• What to do: Would you restate the full listing word for word and omit its pictures?

• Given material:
========
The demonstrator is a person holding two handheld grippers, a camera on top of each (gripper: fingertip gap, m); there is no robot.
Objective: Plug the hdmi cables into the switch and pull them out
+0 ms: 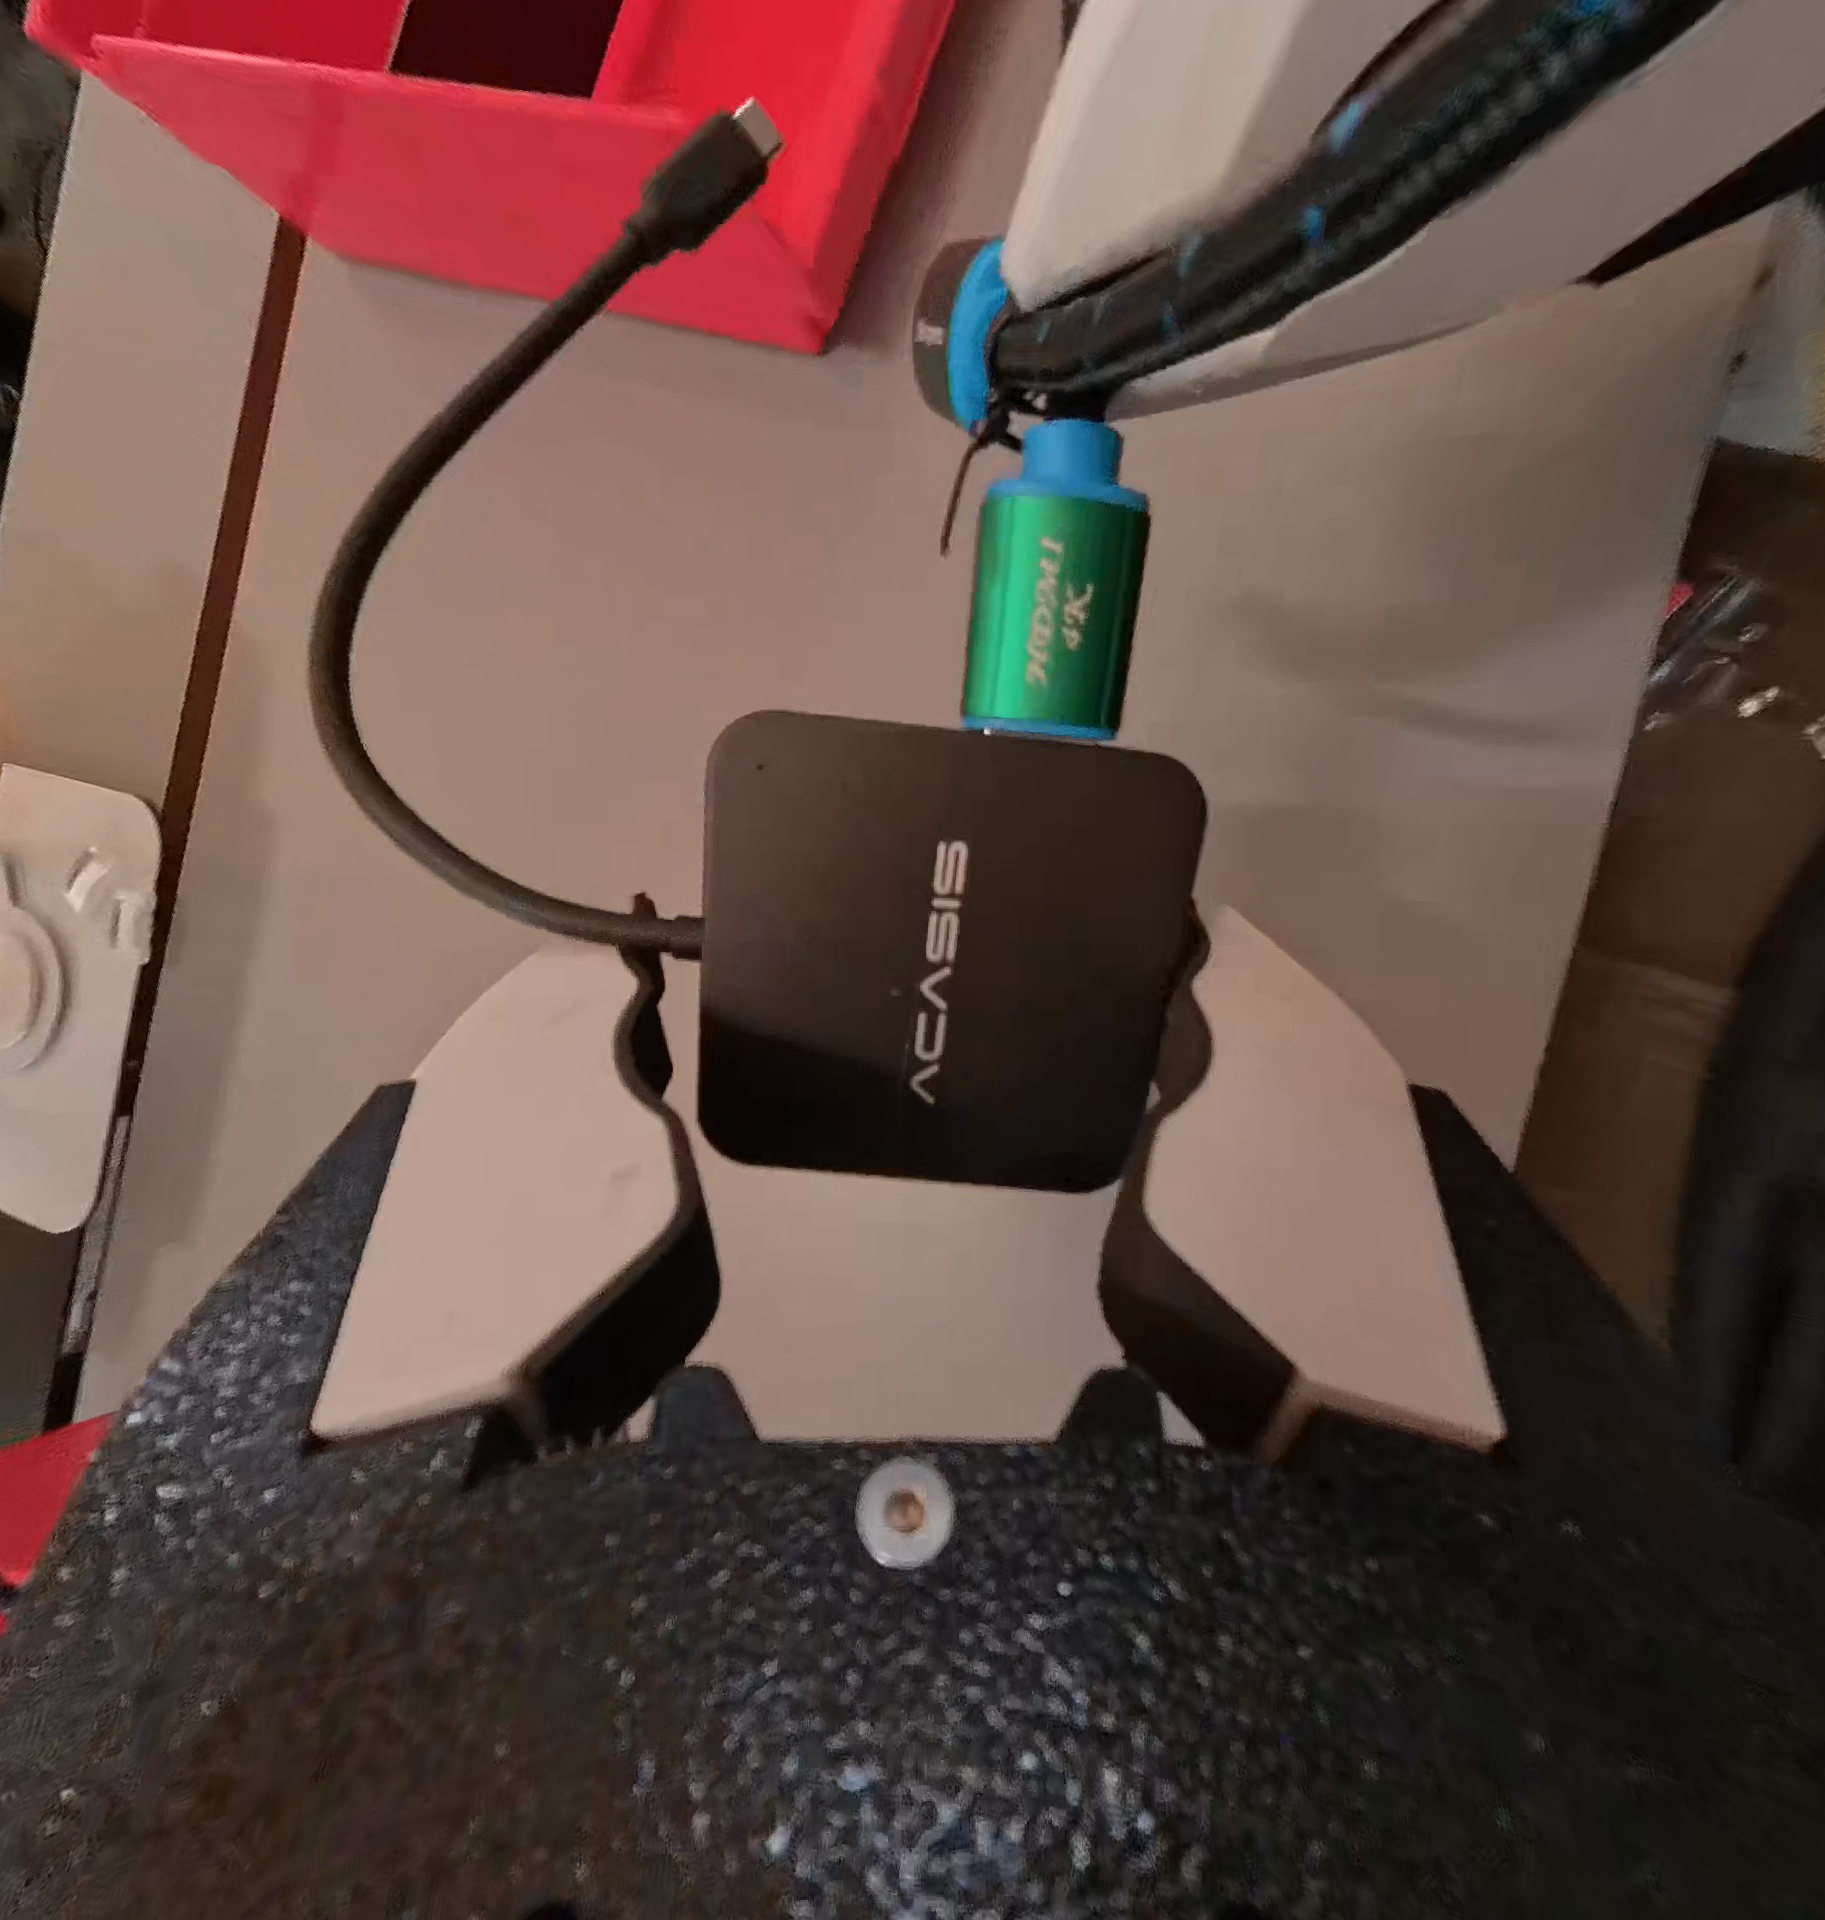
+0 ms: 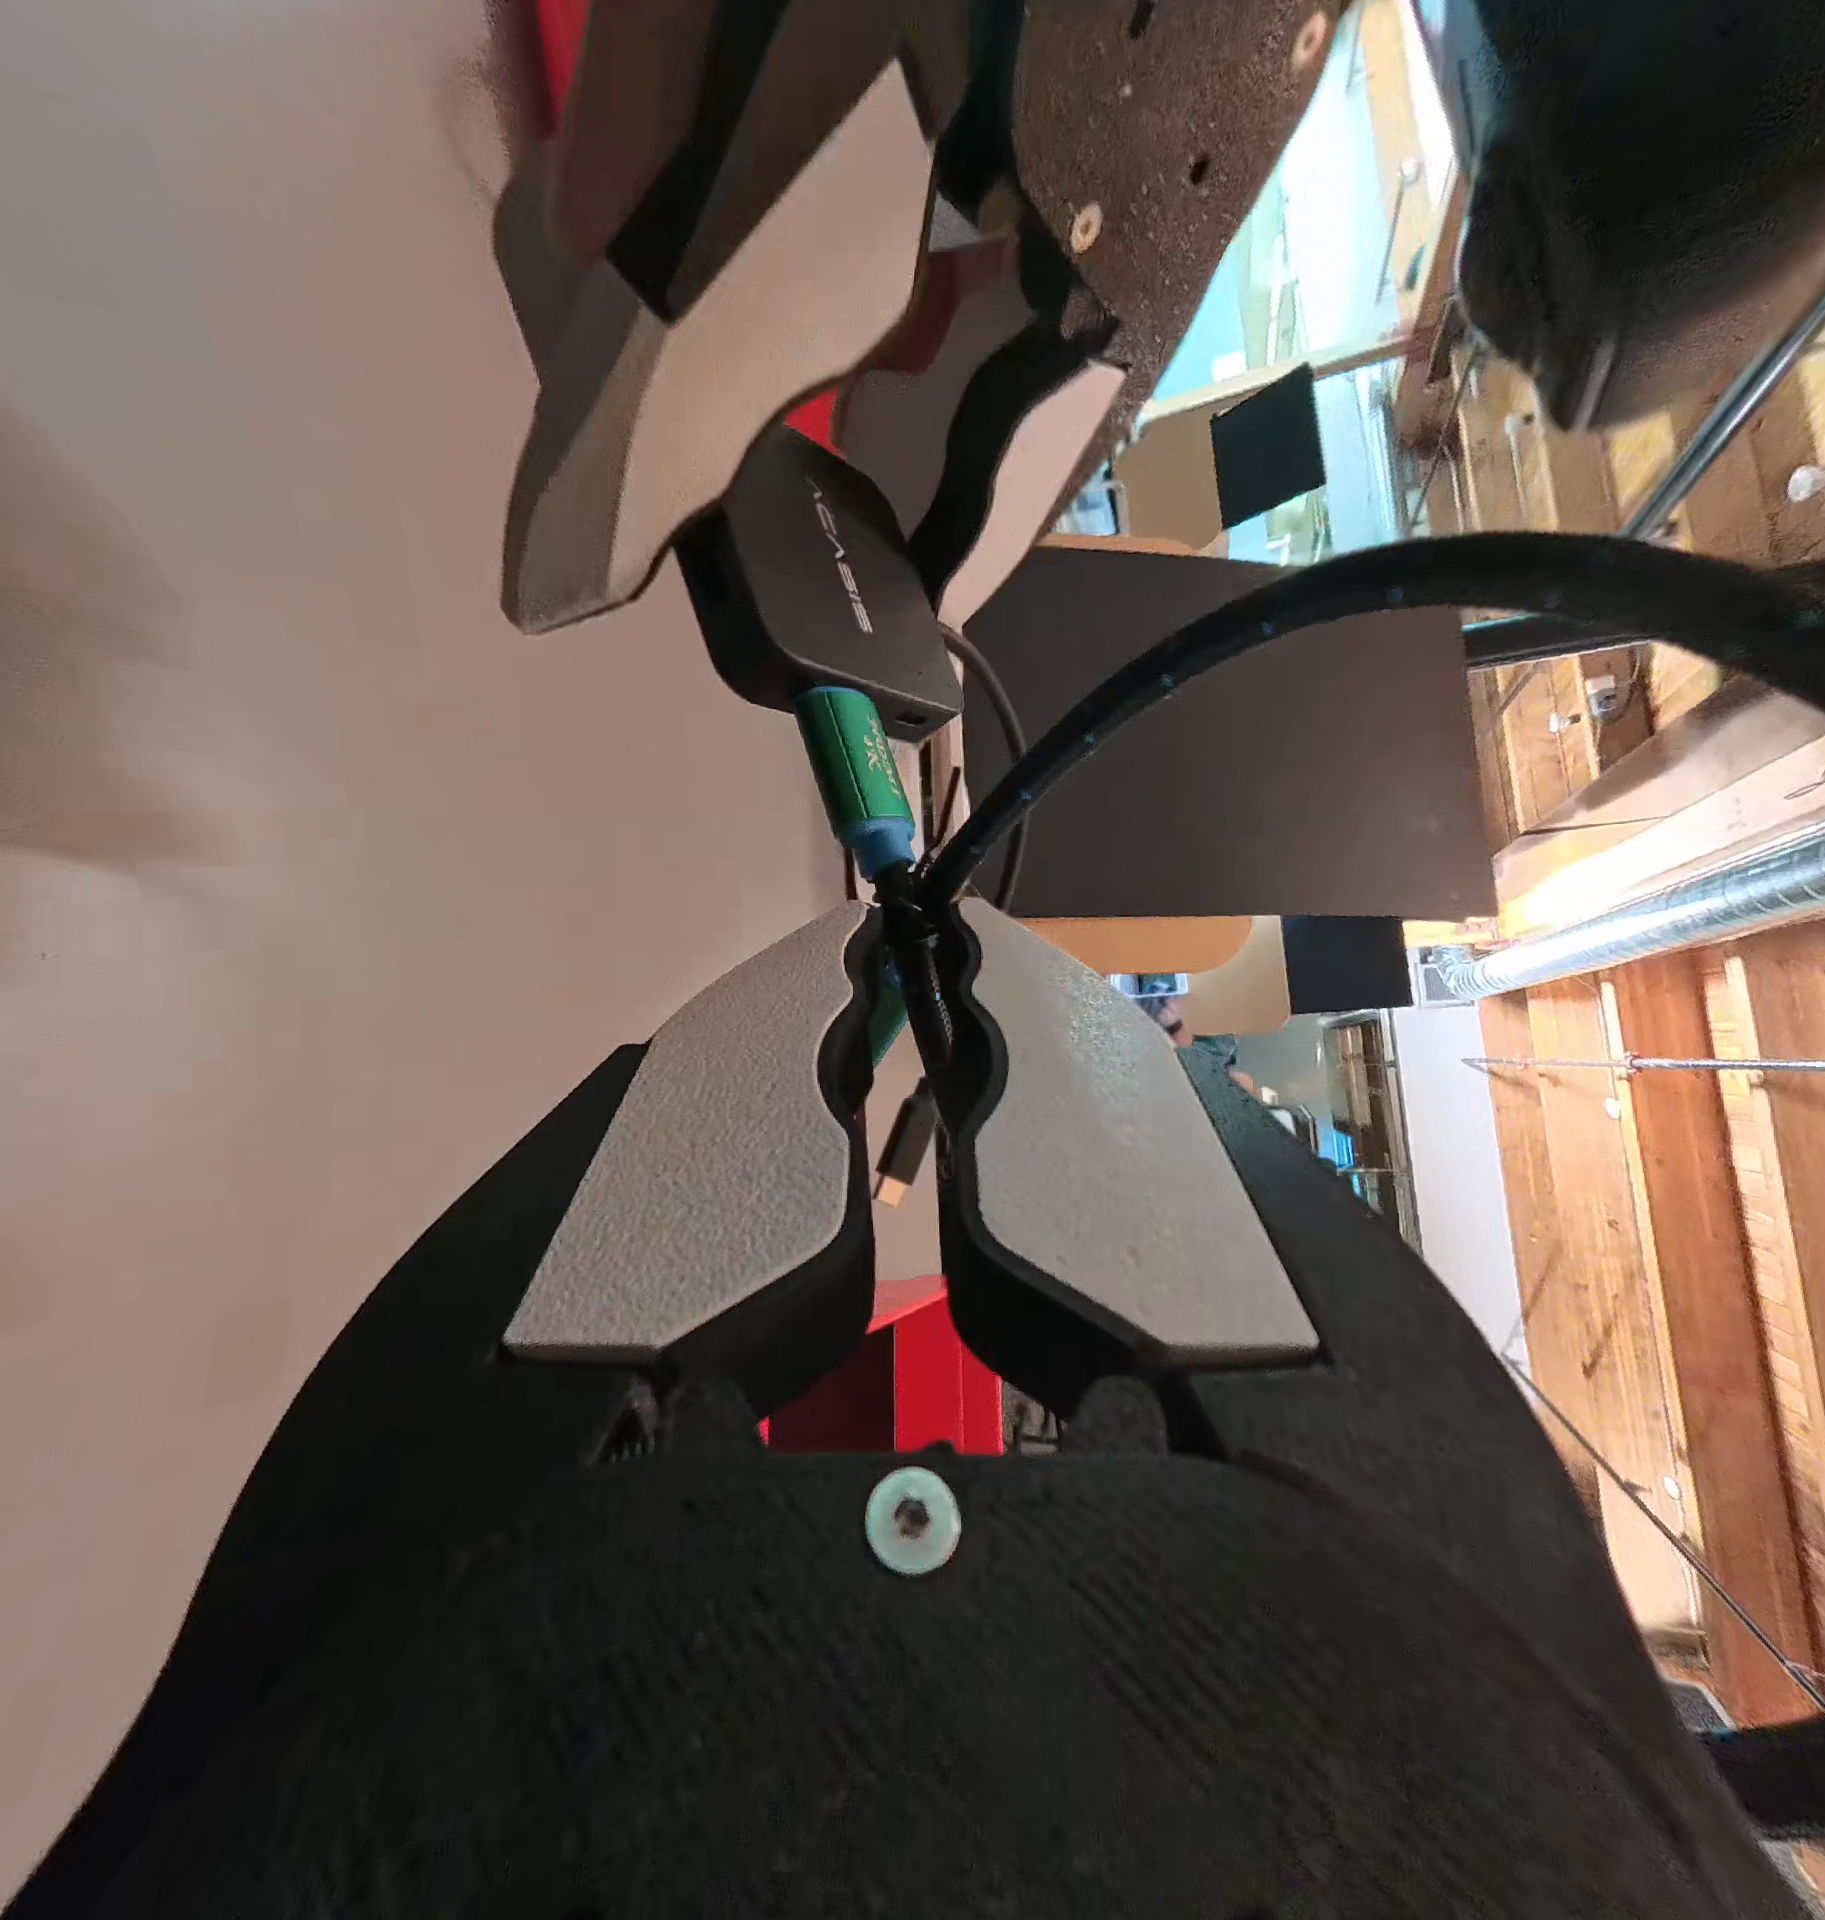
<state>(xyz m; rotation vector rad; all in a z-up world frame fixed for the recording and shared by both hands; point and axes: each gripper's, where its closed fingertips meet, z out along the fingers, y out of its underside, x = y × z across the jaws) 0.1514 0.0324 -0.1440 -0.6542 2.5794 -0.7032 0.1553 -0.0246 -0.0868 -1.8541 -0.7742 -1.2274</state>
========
• Answer below:
The demonstrator is a person holding two handheld grippers, a camera on top of each (gripper: fingertip gap, m); there is no robot.
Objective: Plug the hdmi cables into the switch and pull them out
+0 ms: 
+0 ms: 
<state>(xyz m; rotation vector rad; all in a z-up world frame fixed for the recording and shared by both hands; point and axes: each gripper's, where its closed fingertips meet, z out along the fingers, y out of its underside, x = y × z across the jaws) 0.1514 0.0324 -0.1440 -0.6542 2.5794 -0.7032 0.1553 -0.0246 -0.0868 -1.8541 -0.7742 -1.2274</state>

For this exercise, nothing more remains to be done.